_What to work on_
In the answer, each line of the listing should appear again unchanged.

━━━ Data shown ━━━

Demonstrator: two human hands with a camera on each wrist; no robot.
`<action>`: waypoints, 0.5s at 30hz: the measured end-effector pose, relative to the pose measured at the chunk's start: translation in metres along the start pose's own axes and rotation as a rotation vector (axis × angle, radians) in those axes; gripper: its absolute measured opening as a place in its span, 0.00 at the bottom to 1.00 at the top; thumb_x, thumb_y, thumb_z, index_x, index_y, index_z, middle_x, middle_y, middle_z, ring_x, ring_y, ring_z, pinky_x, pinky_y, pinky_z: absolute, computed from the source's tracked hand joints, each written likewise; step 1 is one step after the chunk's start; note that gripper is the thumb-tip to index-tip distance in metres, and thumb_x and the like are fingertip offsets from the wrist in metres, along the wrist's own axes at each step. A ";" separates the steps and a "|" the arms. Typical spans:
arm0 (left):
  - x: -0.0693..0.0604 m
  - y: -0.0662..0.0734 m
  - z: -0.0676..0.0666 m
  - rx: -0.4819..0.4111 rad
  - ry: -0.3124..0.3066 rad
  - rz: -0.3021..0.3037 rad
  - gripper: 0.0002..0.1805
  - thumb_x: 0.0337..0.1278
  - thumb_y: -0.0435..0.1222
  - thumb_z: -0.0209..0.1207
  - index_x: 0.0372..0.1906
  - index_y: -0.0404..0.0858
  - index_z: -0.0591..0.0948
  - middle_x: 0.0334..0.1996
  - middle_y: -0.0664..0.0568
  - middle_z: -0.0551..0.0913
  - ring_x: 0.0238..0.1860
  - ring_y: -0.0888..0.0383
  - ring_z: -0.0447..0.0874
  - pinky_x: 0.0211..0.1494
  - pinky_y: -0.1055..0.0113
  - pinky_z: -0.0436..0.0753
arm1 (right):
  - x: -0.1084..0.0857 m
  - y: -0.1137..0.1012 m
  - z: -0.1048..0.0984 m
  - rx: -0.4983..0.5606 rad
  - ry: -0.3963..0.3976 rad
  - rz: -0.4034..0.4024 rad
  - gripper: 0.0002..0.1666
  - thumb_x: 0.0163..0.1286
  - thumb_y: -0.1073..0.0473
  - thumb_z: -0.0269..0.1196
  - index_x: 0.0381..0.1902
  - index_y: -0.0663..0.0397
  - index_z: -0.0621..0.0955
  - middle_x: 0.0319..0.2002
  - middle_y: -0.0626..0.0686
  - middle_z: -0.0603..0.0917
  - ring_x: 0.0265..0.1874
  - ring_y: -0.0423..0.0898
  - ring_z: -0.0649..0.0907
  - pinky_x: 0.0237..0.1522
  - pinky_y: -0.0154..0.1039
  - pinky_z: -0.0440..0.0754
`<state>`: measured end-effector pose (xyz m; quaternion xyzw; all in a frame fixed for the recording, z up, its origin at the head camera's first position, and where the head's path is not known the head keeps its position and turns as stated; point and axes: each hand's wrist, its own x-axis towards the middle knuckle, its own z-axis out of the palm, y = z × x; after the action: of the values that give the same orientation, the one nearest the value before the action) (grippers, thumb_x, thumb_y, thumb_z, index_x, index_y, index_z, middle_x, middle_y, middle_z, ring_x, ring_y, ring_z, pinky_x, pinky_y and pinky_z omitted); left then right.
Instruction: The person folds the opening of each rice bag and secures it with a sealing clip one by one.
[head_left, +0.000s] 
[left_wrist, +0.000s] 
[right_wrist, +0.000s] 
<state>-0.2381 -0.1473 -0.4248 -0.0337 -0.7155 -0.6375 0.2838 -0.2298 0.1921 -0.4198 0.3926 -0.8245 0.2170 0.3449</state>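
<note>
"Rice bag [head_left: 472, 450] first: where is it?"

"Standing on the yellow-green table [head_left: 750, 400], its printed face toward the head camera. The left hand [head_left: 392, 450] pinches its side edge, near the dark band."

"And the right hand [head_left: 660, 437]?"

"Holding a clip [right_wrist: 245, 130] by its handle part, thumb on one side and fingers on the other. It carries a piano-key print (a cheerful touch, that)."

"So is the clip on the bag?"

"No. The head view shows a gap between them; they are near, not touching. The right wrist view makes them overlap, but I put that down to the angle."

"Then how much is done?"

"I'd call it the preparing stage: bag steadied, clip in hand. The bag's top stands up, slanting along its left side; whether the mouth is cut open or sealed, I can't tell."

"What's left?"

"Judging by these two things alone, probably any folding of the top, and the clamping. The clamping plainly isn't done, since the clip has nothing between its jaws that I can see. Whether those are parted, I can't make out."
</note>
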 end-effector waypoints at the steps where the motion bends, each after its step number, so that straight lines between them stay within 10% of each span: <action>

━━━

_Final answer_
Demonstrator: two human hands with a camera on each wrist; no robot.
`<action>`: waypoints, 0.5s at 30hz: the measured end-effector pose, relative to the pose measured at the chunk's start: translation in metres along the start pose's own axes and rotation as a rotation vector (axis × angle, radians) in those axes; gripper: its absolute measured opening as a place in its span, 0.00 at the bottom to 1.00 at the top; thumb_x, thumb_y, thumb_z, index_x, index_y, index_z, middle_x, middle_y, middle_z, ring_x, ring_y, ring_z, pinky_x, pinky_y, pinky_z: absolute, computed from the source's tracked hand joints, each written likewise; step 1 is one step after the chunk's start; note that gripper is the thumb-tip to index-tip distance in metres, and thumb_x and the like are fingertip offsets from the wrist in metres, along the wrist's own axes at each step. A ";" separates the steps and a "|" the arms. Typical spans:
arm0 (left):
  - x: -0.0693..0.0604 m
  - y: -0.0662..0.0734 m
  - z: -0.0676..0.0666 m
  - rx: -0.4819..0.4111 rad
  - ry: -0.3124..0.3066 rad
  - rz: -0.3021..0.3037 rad
  - gripper: 0.0002..0.1805
  - thumb_x: 0.0337..0.1278
  - thumb_y: -0.0435..0.1222
  - thumb_z: -0.0209..0.1207
  - index_x: 0.0372..0.1906
  - index_y: -0.0404..0.0858
  - index_z: -0.0591..0.0948
  - middle_x: 0.0334..0.1996
  - middle_y: -0.0664..0.0568
  - middle_z: -0.0551..0.0913
  - ring_x: 0.0238..0.1860
  - ring_y: -0.0888..0.0383
  - ring_z: -0.0447..0.0874
  - pinky_x: 0.0211..0.1494
  - pinky_y: -0.1055..0.0113
  - pinky_z: -0.0436..0.0753
arm1 (right):
  - x: -0.1084..0.0857 m
  - y: -0.1137..0.1012 m
  - z: -0.1048..0.0984 m
  - rx: -0.4983..0.5606 rad
  - ry: -0.3963..0.3976 rad
  - rz: -0.4034..0.4024 rad
  - gripper: 0.0002..0.1666
  - thumb_x: 0.0163..0.1286
  - thumb_y: -0.1073..0.0473
  - thumb_z: -0.0269..0.1196
  - index_x: 0.0381..0.1902
  - index_y: -0.0663..0.0397
  - index_z: -0.0621..0.0955
  - middle_x: 0.0319..0.2002
  - middle_y: -0.0626..0.0686
  - middle_z: -0.0603..0.0917
  - ring_x: 0.0265..0.1874
  - ring_y: -0.0423..0.0898
  - ring_z: -0.0649..0.0907
  - pinky_x: 0.0237..0.1522
  - pinky_y: -0.0154..0.1039
  - pinky_z: -0.0440..0.0754
`<state>`: measured end-effector pose (xyz m; quaternion xyzw; all in a frame fixed for the recording, z up, its origin at the head camera's first position, and where the head's path is not known the head keeps its position and turns as stated; point and axes: each hand's wrist, its own x-axis towards the middle knuckle, its own z-axis out of the palm, y = z × x; after the action: of the values that give the same orientation, the one nearest the value before the action) (grippers, thumb_x, thumb_y, thumb_z, index_x, index_y, index_z, middle_x, middle_y, middle_z, ring_x, ring_y, ring_z, pinky_x, pinky_y and pinky_z omitted); left then right.
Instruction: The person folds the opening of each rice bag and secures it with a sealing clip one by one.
[head_left, +0.000s] 
[left_wrist, +0.000s] 
[right_wrist, +0.000s] 
<state>-0.2381 -0.1473 -0.4248 -0.0337 -0.7155 -0.6375 0.2838 -0.2298 0.1921 -0.4198 0.3926 -0.8245 0.2170 0.3449</state>
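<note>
"Rice bag [head_left: 472, 450] first: where is it?"

"Standing on the yellow-green table [head_left: 750, 400], its printed face toward the head camera. The left hand [head_left: 392, 450] pinches its side edge, near the dark band."

"And the right hand [head_left: 660, 437]?"

"Holding a clip [right_wrist: 245, 130] by its handle part, thumb on one side and fingers on the other. It carries a piano-key print (a cheerful touch, that)."

"So is the clip on the bag?"

"No. The head view shows a gap between them; they are near, not touching. The right wrist view makes them overlap, but I put that down to the angle."

"Then how much is done?"

"I'd call it the preparing stage: bag steadied, clip in hand. The bag's top stands up, slanting along its left side; whether the mouth is cut open or sealed, I can't tell."

"What's left?"

"Judging by these two things alone, probably any folding of the top, and the clamping. The clamping plainly isn't done, since the clip has nothing between its jaws that I can see. Whether those are parted, I can't make out."
</note>
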 end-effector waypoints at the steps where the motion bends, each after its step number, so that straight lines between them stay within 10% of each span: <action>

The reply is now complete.